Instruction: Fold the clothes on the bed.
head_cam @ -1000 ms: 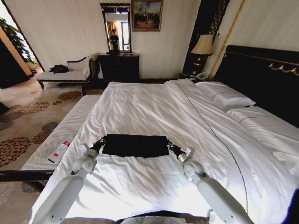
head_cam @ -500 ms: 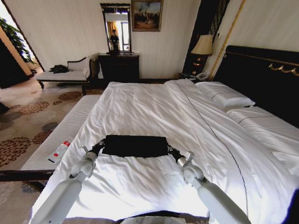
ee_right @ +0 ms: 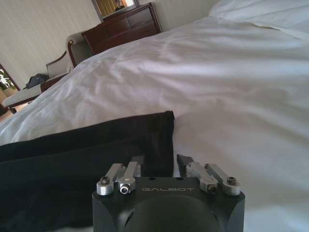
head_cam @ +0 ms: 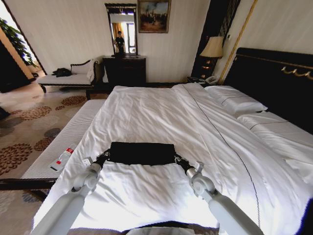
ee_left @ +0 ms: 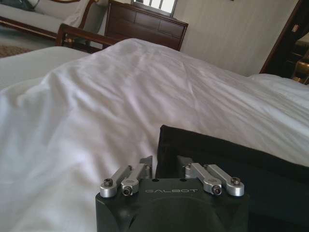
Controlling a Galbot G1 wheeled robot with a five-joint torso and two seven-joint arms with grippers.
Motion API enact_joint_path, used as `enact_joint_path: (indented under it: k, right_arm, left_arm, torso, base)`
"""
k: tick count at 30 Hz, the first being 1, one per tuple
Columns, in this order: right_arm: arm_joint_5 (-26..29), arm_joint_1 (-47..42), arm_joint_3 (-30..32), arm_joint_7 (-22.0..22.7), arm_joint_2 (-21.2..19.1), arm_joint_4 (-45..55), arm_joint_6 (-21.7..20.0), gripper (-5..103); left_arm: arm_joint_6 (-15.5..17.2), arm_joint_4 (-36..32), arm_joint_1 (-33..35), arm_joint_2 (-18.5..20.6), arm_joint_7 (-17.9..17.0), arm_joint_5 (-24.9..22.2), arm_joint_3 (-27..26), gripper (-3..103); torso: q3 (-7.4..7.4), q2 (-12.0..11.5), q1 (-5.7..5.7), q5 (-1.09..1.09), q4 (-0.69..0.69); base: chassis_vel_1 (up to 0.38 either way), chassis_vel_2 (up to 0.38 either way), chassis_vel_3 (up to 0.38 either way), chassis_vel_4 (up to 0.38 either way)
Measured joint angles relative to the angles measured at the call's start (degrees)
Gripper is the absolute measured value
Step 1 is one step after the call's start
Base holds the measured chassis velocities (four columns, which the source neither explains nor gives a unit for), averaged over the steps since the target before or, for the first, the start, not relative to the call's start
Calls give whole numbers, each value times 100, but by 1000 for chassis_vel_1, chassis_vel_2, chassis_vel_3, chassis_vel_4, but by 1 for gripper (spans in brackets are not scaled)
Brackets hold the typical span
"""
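White bedding is covering the wide double bed. Compared with a second ago, both arms are drawing back toward its foot, dragging the folded black soft-fabric T-shirt along. Left gripper is straddling one black corner, fingers parted; right gripper likewise. No containers anywhere.

Cream striped walls; brown floral-patterned carpet. Dark wooden dresser under tall framed mirror, gilt-framed painting beside. Pale cushioned chaise near dresser. Beige-shaded table lamp lit.
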Motion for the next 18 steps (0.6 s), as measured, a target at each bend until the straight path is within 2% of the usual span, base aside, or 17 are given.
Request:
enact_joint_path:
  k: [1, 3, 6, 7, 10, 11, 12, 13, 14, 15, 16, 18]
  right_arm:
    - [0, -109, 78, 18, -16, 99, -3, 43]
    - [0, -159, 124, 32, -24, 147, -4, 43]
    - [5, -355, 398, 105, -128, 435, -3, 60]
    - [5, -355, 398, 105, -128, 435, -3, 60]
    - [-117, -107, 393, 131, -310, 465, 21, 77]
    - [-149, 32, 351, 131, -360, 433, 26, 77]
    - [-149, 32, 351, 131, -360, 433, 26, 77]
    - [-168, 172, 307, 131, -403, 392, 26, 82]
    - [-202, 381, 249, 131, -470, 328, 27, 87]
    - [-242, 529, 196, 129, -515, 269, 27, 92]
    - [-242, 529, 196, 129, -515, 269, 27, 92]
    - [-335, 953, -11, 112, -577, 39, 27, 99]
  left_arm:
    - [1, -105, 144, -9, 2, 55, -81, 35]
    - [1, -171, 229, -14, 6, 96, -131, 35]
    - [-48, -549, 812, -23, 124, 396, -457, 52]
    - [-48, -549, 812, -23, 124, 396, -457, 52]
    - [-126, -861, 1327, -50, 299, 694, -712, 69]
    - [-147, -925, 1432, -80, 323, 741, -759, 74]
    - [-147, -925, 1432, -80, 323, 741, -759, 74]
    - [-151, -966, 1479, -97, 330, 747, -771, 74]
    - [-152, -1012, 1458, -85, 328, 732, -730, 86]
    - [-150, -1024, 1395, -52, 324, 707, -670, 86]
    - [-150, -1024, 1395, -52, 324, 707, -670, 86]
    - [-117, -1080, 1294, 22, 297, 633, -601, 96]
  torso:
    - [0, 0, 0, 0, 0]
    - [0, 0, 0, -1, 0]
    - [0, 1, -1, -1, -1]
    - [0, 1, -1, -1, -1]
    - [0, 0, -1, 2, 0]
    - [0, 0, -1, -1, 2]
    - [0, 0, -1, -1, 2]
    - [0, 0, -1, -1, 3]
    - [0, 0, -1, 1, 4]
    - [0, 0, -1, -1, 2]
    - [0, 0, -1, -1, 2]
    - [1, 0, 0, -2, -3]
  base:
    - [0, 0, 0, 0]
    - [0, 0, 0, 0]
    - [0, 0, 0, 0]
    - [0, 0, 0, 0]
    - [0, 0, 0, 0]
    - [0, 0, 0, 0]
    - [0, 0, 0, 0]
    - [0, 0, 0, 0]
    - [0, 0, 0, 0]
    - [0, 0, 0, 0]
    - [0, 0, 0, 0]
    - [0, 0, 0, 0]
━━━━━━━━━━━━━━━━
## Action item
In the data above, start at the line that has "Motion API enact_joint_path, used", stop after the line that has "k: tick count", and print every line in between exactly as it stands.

## Output of the task
Motion API enact_joint_path, used as `enact_joint_path: (indented under it: k, right_arm, left_arm, torso, base)`
"""
k: tick count at 30 Hz, the first being 1, one per tuple

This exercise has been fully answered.